What are the pros and cons of performing calculations in sql vs. in your application

92,687

Solution 1

It depends on a lot of factors - but most crucially:

  • complexity of calculations (prefer doing complex crunching on an app-server, since that scales out; rather than a db server, which scales up)
  • volume of data (if you need to access/aggregate a lot of data, doing it at the db server will save bandwidth, and disk io if the aggregates can be done inside indexes)
  • convenience (sql is not the best language for complex work - especially not great for procedural work, but very good for set-based work; lousy error-handling, though)

As always, if you do bring the data back to the app-server, minimising the columns and rows will be to your advantage. Making sure the query is tuned and appropriately indexed will help either scenario.

Re your note:

and then loop through the records

Looping through records is almost always the wrong thing to do in sql - writing a set-based operation is preferred.

As a general rule, I prefer to keep the database's job to a minimum "store this data, fetch this data" - however, there are always examples of scenarios where an elegant query at the server can save a lot of bandwidth.

Also consider: if this is computationally expensive, can it be cached somewhere?

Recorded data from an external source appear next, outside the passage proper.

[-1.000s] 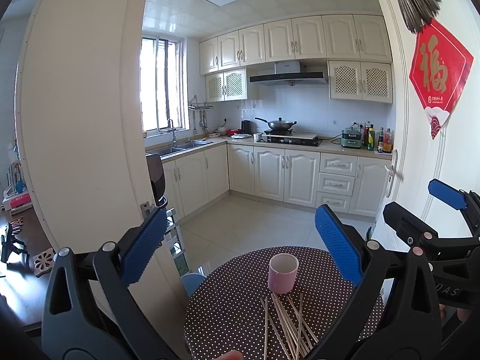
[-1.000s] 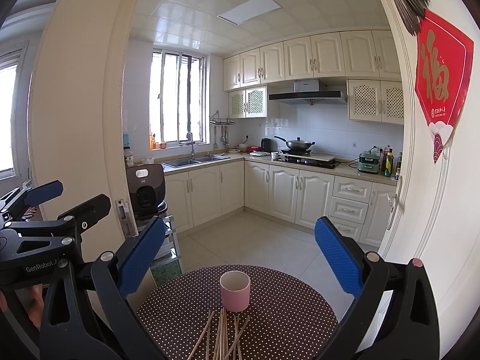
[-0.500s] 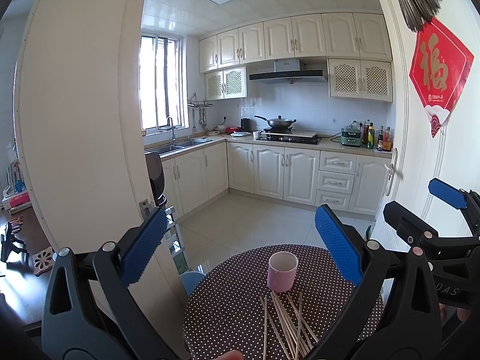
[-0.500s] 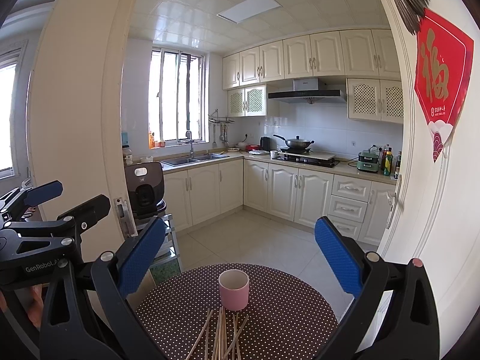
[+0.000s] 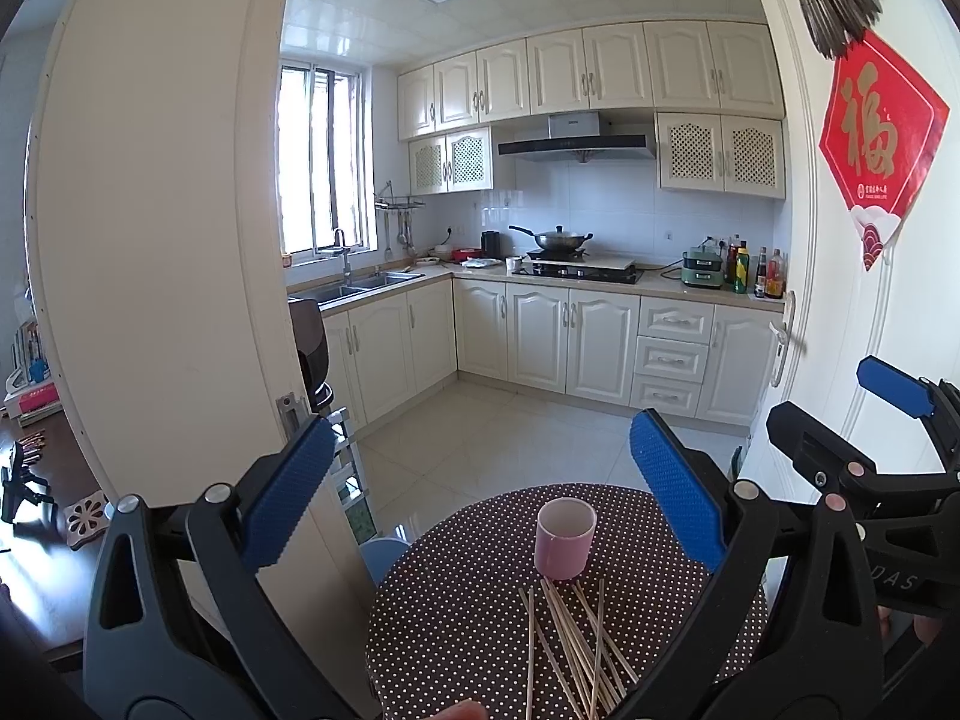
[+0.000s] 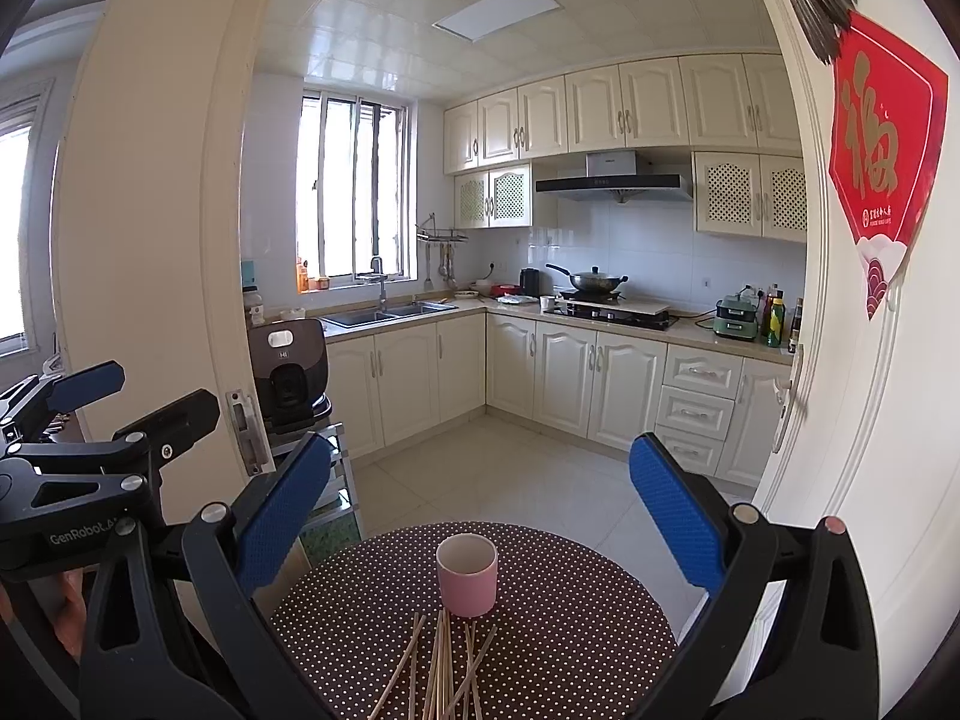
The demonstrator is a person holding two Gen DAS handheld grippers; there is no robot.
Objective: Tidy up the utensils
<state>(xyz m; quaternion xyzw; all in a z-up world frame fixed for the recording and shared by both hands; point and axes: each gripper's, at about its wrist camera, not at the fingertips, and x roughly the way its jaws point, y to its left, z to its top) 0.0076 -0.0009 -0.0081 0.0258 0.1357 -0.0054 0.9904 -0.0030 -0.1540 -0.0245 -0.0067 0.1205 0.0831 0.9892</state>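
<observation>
A pink cup [image 5: 564, 537] stands upright on a round brown polka-dot table [image 5: 456, 600]; it also shows in the right wrist view [image 6: 467, 575]. Several wooden chopsticks [image 5: 576, 648] lie loose on the table just in front of the cup, also in the right wrist view [image 6: 441, 669]. My left gripper [image 5: 480, 492] is open and empty, held above and before the table. My right gripper [image 6: 480, 498] is open and empty at about the same height. Each gripper shows at the edge of the other's view: the right one [image 5: 852, 438], the left one [image 6: 102, 414].
A white door frame [image 5: 150, 240] stands at the left and a white door [image 5: 852, 300] with a red paper decoration [image 5: 879, 138] at the right. A dark appliance on a rack [image 6: 291, 378] stands left of the table. The kitchen floor [image 5: 510, 438] lies beyond.
Almost nothing differs. The right wrist view has tipped very slightly, so the cup sits a touch lower in it. Both grippers stay open.
</observation>
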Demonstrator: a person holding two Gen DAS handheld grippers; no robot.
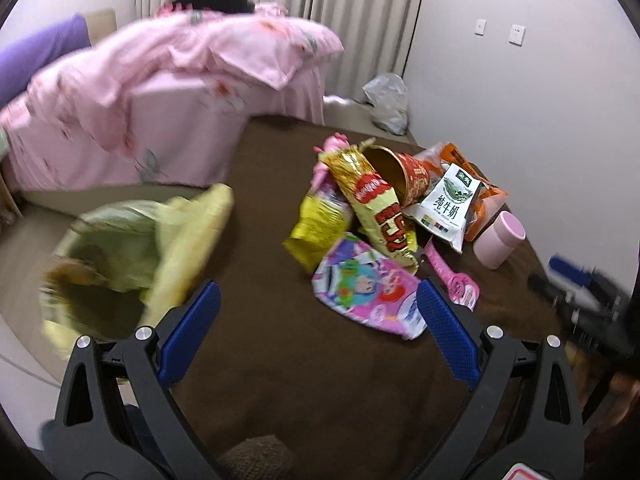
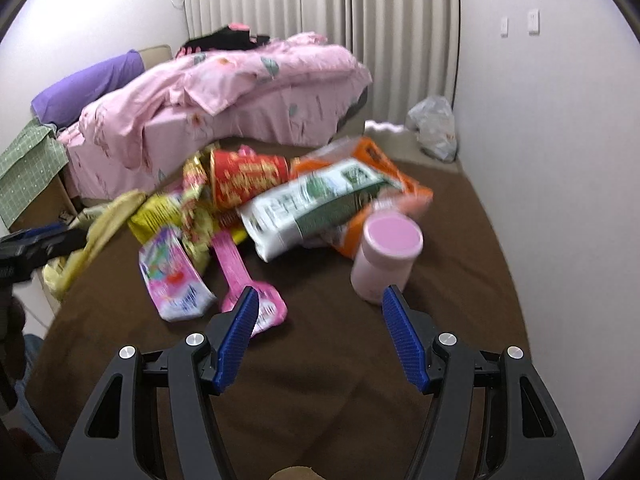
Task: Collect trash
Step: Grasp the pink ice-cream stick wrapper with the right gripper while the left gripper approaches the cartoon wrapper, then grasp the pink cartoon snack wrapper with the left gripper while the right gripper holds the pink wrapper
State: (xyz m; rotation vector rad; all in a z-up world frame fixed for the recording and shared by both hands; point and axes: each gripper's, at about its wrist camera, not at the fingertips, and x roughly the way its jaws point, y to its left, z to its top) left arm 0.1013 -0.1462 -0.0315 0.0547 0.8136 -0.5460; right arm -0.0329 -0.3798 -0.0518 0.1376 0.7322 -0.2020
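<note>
Motion blur smeared the yellow-green bin bag at eight o'clock in the left wrist view, leaving its contents unreadable. The milk carton in the right wrist view was blurred too, its print illegible. The red paper cup lay half hidden behind the gold snack bag.

My fingers are showing blue ribbed rubbery pads on matt black plastic arms with bright metal pins. The table is wearing a brown, matt, napped cloth. Snack bags are glinting as crinkled foil; the milk pouch is looking like glossy film. The pink cup is reading smooth and matt. The bed cover is looking like soft pink cloth.
</note>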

If you want an accurate "which is better"; code it both ways and compare it (noting that a first draft of either is likely not 100% tuned). But factor in typical usage to that: if, in reality, it is being called 5 times (separately) at once, then simulate that: don't compare just a single "1 of these vs 1 of those".

Solution 2

Let me use a metaphor: if you want to buy a golden necklace in Paris, the goldsmith could sit in Cape Town or Paris, that is a matter of skill and taste. But you would never ship tons of gold ore from South Africa to France for that. The ore is processed at the mining site (or at least in the general area), only the gold gets shipped. The same should be true for apps and databases.

As far as PostgreSQL is concerned, you can do almost anything on the server, quite efficiently. The RDBMS excels at complex queries. For procedural needs you can choose from a variety of server-side script languages: tcl, python, perl and many more. Mostly I use PL/pgSQL, though.

Worst case scenario would be to repeatedly go to the server for every single row of a larger set. (That would be like shipping one ton of ore a time.)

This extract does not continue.